**Action item**
Emit the line that holds "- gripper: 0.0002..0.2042" and all lines following it through the end of the data, verbatim, and nothing else.

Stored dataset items

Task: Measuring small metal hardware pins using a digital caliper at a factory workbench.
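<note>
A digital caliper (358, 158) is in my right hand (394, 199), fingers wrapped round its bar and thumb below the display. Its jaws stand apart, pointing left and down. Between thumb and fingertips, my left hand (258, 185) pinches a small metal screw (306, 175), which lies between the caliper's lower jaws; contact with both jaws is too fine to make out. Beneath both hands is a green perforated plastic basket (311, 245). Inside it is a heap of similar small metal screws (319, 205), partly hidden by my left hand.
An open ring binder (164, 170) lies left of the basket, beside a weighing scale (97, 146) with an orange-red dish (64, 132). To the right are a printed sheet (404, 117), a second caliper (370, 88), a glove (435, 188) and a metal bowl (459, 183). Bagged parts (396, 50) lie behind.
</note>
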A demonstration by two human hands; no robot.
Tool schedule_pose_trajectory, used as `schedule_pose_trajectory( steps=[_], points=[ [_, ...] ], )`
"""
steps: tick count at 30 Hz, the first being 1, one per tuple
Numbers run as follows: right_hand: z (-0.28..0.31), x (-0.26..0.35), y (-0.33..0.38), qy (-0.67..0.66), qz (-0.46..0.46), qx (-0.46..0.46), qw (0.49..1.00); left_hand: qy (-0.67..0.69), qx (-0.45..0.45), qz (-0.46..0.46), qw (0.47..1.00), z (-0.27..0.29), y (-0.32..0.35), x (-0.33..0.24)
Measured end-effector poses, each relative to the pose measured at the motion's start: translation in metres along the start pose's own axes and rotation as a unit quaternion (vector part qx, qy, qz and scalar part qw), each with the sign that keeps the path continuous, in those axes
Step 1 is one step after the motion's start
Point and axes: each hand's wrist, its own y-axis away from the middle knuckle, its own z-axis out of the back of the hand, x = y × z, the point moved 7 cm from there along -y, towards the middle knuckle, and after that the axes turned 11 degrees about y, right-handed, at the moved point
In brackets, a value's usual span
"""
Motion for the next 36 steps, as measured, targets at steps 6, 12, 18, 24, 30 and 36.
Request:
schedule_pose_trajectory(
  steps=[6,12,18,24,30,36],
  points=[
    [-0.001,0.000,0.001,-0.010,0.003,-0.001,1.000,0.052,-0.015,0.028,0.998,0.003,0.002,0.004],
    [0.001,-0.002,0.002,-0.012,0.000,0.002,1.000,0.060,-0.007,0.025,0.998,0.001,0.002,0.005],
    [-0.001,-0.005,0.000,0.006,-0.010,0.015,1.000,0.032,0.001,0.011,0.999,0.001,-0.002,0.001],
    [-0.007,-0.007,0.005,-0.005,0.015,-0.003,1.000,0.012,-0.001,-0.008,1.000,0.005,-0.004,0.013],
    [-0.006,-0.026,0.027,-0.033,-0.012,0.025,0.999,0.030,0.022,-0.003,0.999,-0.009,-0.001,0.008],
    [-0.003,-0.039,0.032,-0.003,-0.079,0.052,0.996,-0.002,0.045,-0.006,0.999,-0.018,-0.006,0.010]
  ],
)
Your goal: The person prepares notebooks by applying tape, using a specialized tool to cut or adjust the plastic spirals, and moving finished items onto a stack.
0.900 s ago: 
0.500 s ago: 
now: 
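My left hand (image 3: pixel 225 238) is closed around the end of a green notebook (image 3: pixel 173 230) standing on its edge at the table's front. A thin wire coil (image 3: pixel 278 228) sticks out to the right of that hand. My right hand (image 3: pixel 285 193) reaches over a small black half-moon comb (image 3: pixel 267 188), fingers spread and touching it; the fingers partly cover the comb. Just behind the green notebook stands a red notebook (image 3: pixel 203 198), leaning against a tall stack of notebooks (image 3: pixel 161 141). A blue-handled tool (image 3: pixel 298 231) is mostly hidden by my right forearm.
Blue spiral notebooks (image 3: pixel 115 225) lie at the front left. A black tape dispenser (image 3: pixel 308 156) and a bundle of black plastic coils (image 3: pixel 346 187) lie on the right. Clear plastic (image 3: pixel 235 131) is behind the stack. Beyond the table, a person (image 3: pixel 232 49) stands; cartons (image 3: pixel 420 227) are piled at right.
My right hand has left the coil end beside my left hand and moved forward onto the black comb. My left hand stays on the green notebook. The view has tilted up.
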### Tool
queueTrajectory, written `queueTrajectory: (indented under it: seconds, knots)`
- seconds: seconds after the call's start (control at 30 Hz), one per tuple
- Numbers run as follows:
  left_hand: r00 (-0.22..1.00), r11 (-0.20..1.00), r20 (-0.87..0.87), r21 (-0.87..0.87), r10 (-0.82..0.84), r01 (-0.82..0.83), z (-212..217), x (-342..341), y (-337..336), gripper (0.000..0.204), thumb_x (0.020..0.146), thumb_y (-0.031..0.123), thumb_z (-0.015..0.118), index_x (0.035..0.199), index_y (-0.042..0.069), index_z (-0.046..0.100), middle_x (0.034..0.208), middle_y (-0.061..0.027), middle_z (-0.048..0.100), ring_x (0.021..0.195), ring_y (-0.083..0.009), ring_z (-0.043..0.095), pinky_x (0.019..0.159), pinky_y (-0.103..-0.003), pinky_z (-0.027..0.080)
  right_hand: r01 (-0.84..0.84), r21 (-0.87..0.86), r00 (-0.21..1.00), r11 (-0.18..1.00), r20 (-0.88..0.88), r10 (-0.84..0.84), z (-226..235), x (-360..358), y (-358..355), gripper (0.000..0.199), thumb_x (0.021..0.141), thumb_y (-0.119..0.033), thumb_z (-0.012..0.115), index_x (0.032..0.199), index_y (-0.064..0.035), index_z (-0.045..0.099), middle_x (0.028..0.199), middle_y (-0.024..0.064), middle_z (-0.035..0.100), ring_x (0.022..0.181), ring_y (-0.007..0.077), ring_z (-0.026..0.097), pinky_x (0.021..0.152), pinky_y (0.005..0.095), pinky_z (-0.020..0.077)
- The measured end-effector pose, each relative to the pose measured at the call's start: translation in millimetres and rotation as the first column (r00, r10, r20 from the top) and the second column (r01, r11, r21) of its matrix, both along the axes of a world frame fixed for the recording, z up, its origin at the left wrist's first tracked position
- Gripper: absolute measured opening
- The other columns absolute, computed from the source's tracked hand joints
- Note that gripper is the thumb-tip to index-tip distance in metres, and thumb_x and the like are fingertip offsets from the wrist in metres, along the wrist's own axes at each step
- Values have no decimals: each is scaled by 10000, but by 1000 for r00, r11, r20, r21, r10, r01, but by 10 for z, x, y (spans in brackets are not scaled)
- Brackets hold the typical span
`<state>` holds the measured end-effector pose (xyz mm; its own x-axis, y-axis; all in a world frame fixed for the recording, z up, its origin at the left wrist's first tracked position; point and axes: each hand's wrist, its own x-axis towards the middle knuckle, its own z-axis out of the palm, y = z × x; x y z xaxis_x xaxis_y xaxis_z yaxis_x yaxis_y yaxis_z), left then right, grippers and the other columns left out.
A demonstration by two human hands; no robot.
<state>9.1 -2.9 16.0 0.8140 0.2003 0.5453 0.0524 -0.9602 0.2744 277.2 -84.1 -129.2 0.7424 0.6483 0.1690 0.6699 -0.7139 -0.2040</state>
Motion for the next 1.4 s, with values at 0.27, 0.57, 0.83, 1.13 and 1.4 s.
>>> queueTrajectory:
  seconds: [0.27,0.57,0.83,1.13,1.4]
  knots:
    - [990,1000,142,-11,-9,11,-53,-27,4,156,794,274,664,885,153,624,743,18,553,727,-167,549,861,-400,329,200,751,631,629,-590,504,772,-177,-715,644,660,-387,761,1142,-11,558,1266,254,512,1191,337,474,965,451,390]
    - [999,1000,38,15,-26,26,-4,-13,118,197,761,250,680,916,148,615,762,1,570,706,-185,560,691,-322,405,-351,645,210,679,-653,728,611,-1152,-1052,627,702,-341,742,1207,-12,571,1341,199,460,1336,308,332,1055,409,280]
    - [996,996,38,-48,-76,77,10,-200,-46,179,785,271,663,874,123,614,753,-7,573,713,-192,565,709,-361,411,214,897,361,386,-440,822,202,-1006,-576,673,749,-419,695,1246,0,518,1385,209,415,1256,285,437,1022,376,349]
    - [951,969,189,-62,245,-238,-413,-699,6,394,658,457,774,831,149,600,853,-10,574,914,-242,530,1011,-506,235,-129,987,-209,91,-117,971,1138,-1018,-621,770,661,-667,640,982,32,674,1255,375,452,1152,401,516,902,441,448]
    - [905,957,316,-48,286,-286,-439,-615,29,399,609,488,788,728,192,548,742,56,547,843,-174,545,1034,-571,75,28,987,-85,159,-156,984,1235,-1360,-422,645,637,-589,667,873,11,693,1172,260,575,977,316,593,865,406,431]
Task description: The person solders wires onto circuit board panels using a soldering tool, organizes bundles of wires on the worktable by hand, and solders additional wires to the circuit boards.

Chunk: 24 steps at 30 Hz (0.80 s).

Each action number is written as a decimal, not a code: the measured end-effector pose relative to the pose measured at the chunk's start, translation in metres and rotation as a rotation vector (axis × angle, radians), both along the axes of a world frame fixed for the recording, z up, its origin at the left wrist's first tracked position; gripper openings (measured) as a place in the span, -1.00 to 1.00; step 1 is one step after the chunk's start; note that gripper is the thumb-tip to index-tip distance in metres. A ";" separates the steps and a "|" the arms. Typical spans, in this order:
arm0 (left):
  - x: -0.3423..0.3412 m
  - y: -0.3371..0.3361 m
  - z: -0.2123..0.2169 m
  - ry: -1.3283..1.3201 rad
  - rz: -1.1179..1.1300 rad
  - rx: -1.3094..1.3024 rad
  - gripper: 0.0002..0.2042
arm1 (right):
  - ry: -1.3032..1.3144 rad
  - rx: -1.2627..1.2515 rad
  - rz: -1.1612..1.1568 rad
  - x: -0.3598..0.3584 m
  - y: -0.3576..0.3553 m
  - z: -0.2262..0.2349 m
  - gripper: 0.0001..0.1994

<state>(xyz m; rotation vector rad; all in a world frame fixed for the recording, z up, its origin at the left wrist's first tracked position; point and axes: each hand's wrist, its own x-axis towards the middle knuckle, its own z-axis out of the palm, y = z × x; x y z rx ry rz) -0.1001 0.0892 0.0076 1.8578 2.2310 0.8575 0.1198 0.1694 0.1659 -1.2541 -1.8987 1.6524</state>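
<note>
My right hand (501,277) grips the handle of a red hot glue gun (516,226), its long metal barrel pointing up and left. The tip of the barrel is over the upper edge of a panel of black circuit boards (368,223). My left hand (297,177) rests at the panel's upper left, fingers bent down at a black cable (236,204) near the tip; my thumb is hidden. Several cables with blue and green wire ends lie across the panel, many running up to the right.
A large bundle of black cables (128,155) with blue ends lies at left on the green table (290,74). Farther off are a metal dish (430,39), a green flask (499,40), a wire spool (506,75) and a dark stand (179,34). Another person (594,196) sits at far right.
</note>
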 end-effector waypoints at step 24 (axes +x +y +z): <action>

**Result of this exercise**
  - gripper: 0.0002..0.2042
arm1 (right):
  - ry: -1.3032..1.3144 rad
  - rx: -1.2627..1.2515 rad
  - rz: -1.1612..1.1568 rad
  - x: -0.3598..0.3584 m
  - y: -0.3576..0.3553 m
  - z: -0.2262..0.2349 m
  - gripper: 0.0001..0.1994

<state>(xyz m; rotation vector rad; all in a world frame fixed for the recording, z up, its origin at the left wrist's first tracked position; point and axes: each hand's wrist, its own x-axis towards the middle knuckle, its own z-axis out of the palm, y = z × x; x y z rx ry rz) -0.1001 0.0892 0.0076 1.8578 2.2310 0.8575 0.1198 0.1694 0.1659 -1.2541 -1.8987 1.6524</state>
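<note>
My right hand (501,277) grips the handle of a red hot glue gun (516,226), its long metal barrel pointing up and left. The tip of the barrel is over the upper edge of a panel of black circuit boards (368,223). My left hand (297,177) rests at the panel's upper left, fingers bent down at a black cable (236,204) near the tip; my thumb is hidden. Several cables with blue and green wire ends lie across the panel, many running up to the right.
A large bundle of black cables (128,155) with blue ends lies at left on the green table (290,74). Farther off are a metal dish (430,39), a green flask (499,40), a wire spool (506,75) and a dark stand (179,34). Another person (594,196) sits at far right.
</note>
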 end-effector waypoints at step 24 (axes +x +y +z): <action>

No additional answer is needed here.